La transizione verso le fonti rinnovabili sembra essere la soluzione alla questione climatica, eppure vi sono alcune problematiche: eccone 5!
La questione climatica non va sottovalutata, perché potrebbe avere conseguenze devastanti per il pianeta nel giro di pochi anni. Su questo gli esperti sono tutti concordi e anzi ve ne sono alcuni che parlano addirittura di una tendenza inarrestabile. In altre parole, anche agendo fin da subito con misure di contenimento del problema, secondo alcuni potrebbe essere già troppo tardi. Scioglimento dei ghiacci dovuto all’aumento della temperatura media mondiale, ingrandimento del buco dell’ozono, esaurimento di risorse idriche ed energetiche sono solo alcuni dei fattori con cui dovremo fare i conti in ogni caso.
In questo scenario la transizione verso l’uso di energia rinnovabile, contrapposto a quello di combustibili fossili, sembra essere un valido piano d’azione. Tra queste possiamo ad esempio annoverare l’energia eolica e quella fotovoltaica, che in Italia, per caratteristiche climatiche e conformazione territoriale, potrebbero trovare ampio uso. Anche alle energie rinnovabili, però, sono connesse alcune problematiche: di seguito ne esponiamo 5.
La prima è che si tratta di fonti energetiche non programmabili. In che senso? Nessuno è in grado di programmare il meteo o di decidere la quantità di vento che soffierà o la quantità di sole che splenderà. In questo senso si potrebbe dunque andare incontro a scompensi energetici o, al contrario, a sovraccarichi. Per queste ragioni è necessaria una gestione minuziosa del sistema elettrico, che dovrà essere in grado di prevedere e gestire l’andamento altalenante della fonte energetica.
Un secondo problema è connesso alla gestione dell’energia fotovoltaica al calar del sole. Quando la produzione di energia solare si ferma durante le ore notturne, il fabbisogno energetico delle città, paradossalmente, aumenta. Ciò comporta la necessità di ricorrere a fonti di produzione energetica alternative, ad esempio le centrali a gas, solitamente ottenuta da combustibili fossili.

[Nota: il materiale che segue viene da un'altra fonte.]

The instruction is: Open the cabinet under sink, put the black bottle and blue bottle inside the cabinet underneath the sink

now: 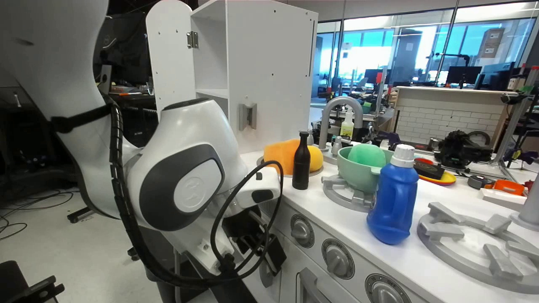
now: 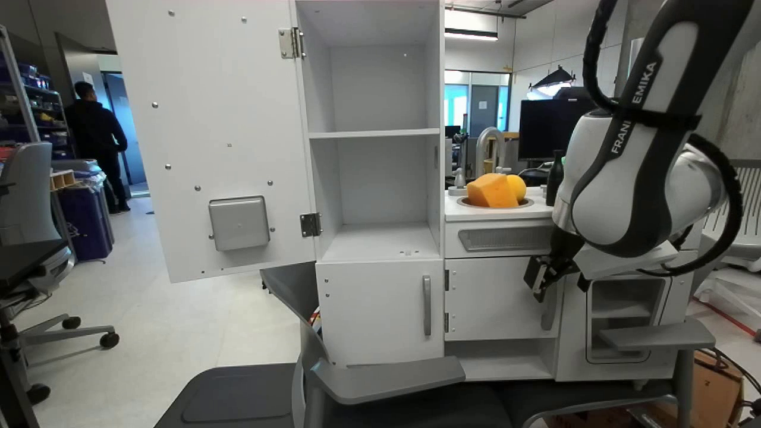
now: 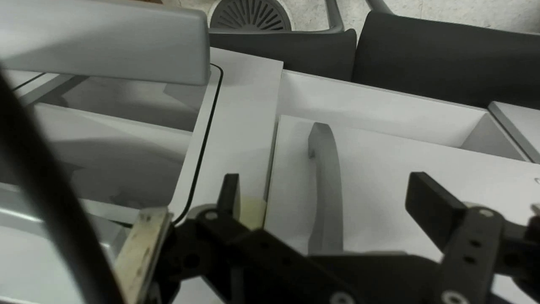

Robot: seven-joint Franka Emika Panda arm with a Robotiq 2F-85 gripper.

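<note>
The cabinet (image 2: 493,297) is closed, its door barring the way in; the low compartment (image 2: 514,364) beneath gives a hand room from the front, though a grey armrest (image 2: 386,380) overlaps its lower left corner. Another armrest (image 2: 660,337) juts before the oven (image 2: 574,336). The gripper (image 3: 324,190) is spread wide, with the door handle (image 3: 331,169) between its fingers (image 3: 434,207) and room to either side; how deep the tips reach, I can't make out. Up on the counter (image 1: 337,216), I see a passage along the front between the black bottle (image 1: 301,166) and the blue bottle (image 1: 387,202), hemmed in behind by a green bowl (image 1: 358,174). An orange block (image 2: 492,191) takes up much of the sink (image 2: 525,204).
</note>
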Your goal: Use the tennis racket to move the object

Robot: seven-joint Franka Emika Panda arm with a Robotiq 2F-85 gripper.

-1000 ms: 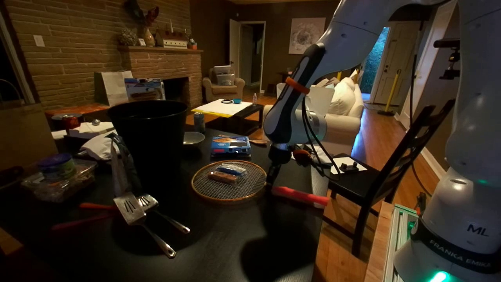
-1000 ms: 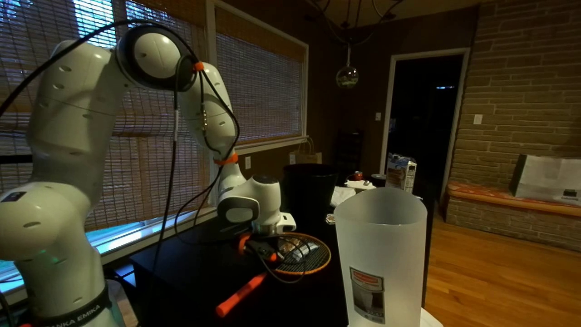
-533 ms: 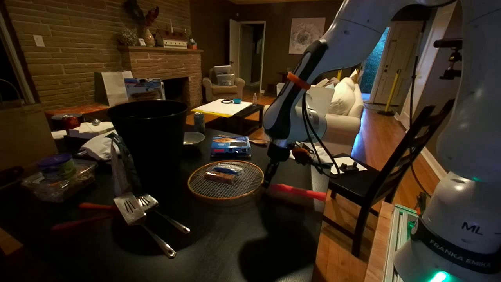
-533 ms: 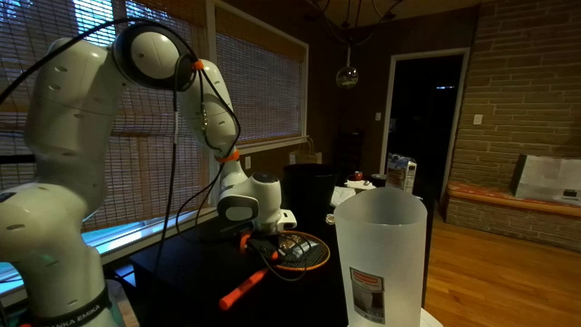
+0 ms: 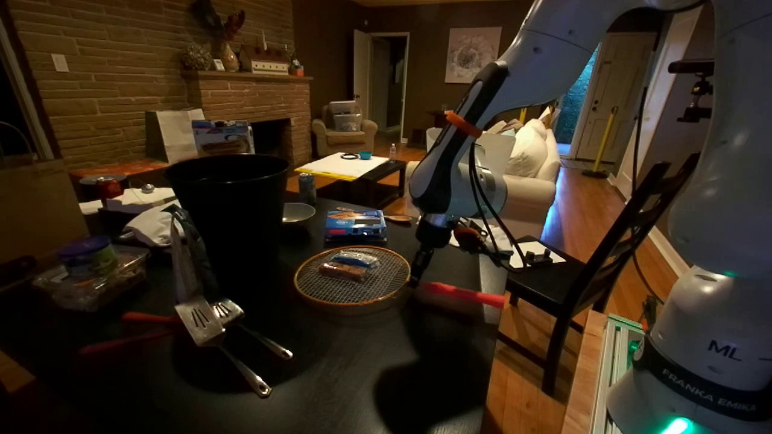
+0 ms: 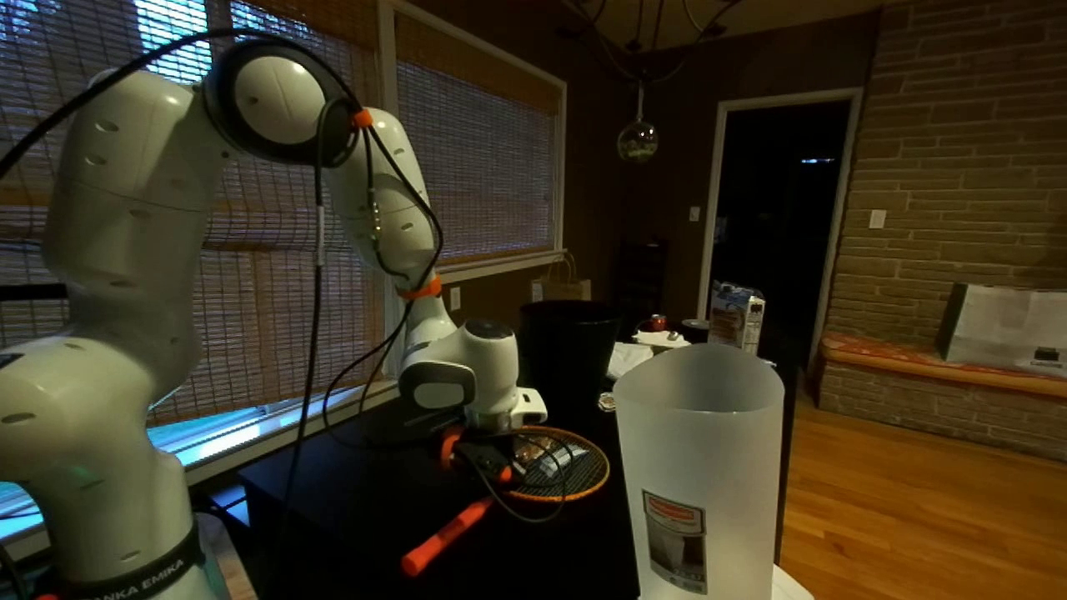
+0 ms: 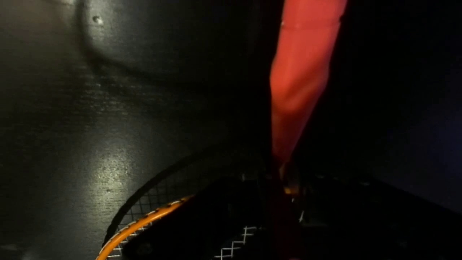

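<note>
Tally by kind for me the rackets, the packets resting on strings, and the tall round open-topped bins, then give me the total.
Rackets: 1 (tennis racket)
Packets on strings: 2 (reddish-brown packet, bluish packet)
Tall round bins: 2 (black bin, frosted bin)
Total: 5

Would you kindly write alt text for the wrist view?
A black gripper, mostly lost in darkness, holds a red-handled, orange-rimmed tennis racket. The tapering handle runs off the top edge; part of the curved rim shows at lower left, over a black tabletop.
</note>
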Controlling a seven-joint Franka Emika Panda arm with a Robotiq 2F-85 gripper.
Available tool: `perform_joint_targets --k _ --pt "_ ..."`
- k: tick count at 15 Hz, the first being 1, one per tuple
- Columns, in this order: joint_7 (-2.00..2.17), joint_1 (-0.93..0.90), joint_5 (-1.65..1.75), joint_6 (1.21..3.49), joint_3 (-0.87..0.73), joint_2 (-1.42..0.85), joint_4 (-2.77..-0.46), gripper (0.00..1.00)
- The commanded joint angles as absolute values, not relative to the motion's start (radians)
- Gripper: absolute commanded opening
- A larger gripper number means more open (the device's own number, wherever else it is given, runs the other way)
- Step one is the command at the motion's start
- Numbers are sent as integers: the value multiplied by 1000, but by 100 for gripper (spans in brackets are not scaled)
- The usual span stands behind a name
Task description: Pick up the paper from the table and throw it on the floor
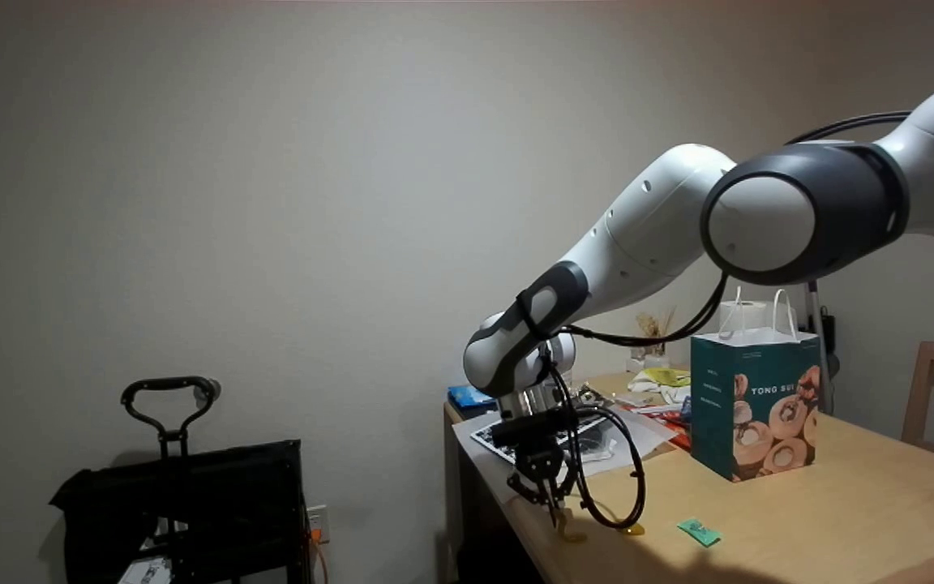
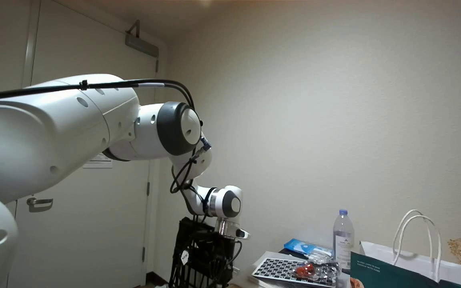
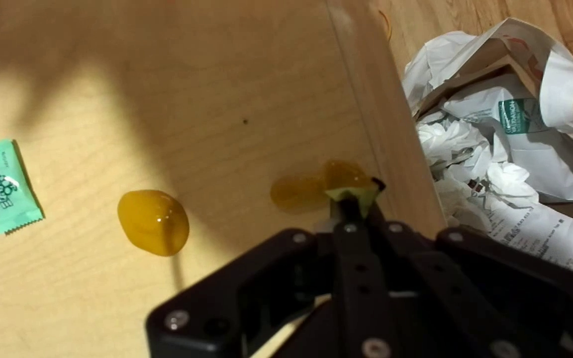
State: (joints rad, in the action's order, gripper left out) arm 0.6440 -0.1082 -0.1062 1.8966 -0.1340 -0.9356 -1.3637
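Observation:
The table [image 1: 880, 478] has a pale tan wooden top; it also shows in the wrist view [image 3: 246, 74]. My gripper [image 1: 554, 513] is low over the table near its edge. In the wrist view my gripper [image 3: 356, 199] has its fingers close together on a glossy amber strip [image 3: 341, 174]. In an exterior view the amber strip [image 1: 568, 534] curls down from the fingertips to the tabletop. A white paper sheet [image 1: 637, 438] lies under a keyboard on the table. A small teal wrapper [image 3: 5, 191] lies farther in on the tabletop.
An amber blob [image 3: 153, 222] lies between wrapper and gripper. Beyond the table edge [image 3: 391, 114], a white paper bag [image 3: 560, 94] holds crumpled tissues and a receipt [image 3: 540, 236]. A teal printed box [image 1: 714, 405], a keyboard [image 2: 276, 269] and a bottle [image 2: 343, 236] stand or lie on the table.

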Motion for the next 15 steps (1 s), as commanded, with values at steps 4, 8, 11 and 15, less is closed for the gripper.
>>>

L’abbattimento totale delle emissioni di gas serra, in questo senso, è impensabile.
Per la stessa ragione l’unica soluzione equiparabile all’uso dei fossili potrebbe essere l’energia nucleare: essa non è infatti sottoposta a curve di oscillazione e permette una produzione costante durante tutte le ore del giorno e della notte, a prescindere dalle condizioni climatiche e ambientali. Eppure alcuni potrebbero chiedersi: “ma allora i siti di stoccaggio e accumulo di energia pulita?“. Lo stoccaggio, secondo le tecnologie attuali, permette un accumulo di energia nell’ordine di centinaia di megawatt, mentre la necessità pratica è di migliaia di terawatt, e questo soltanto per l’Italia!
Ciò ci collega al quarto punto: implementare le tecnologie attuali fino al punto di renderle totalmente efficienti non solo comporterebbe enormi costi in termini economici, ma anche tempi lunghissimi. Purtroppo, però, conciliare il concetto di “emergenza” climatica e quello di “tempi lunghissimi” è impossibile. Ma allora la soluzione quale potrebbe essere?
Prima di tutto è necessaria una rivoluzione culturale, che ci insegni un uso nuovo e più consapevole delle risorse. In questo senso in molti puntano alla cosiddetta “decrescita felice“, vale a dire a una riduzione controllata, selettiva e volontaria della produzione economica e dei consumi. Per molti, però, tale prospettiva rischierebbe di abbassare la qualità della vita, soprattutto nei Paesi con un alto indice di sviluppo umano.
In questo senso, dunque, sarebbe meglio puntare all’efficientamento energetico, aumentando l’indice di sviluppo umano nei Paesi che si trovano più in basso nella classifica e lasciando inalterato quello dei Paesi a indice maggiore. Per farlo bisogna rendere efficiente l’uso di risorse: il ricorso all’energia elettrica pro capite deve diminuire, mentre l’indice di sviluppo deve equipararsi in tutti i Paesi del mondo.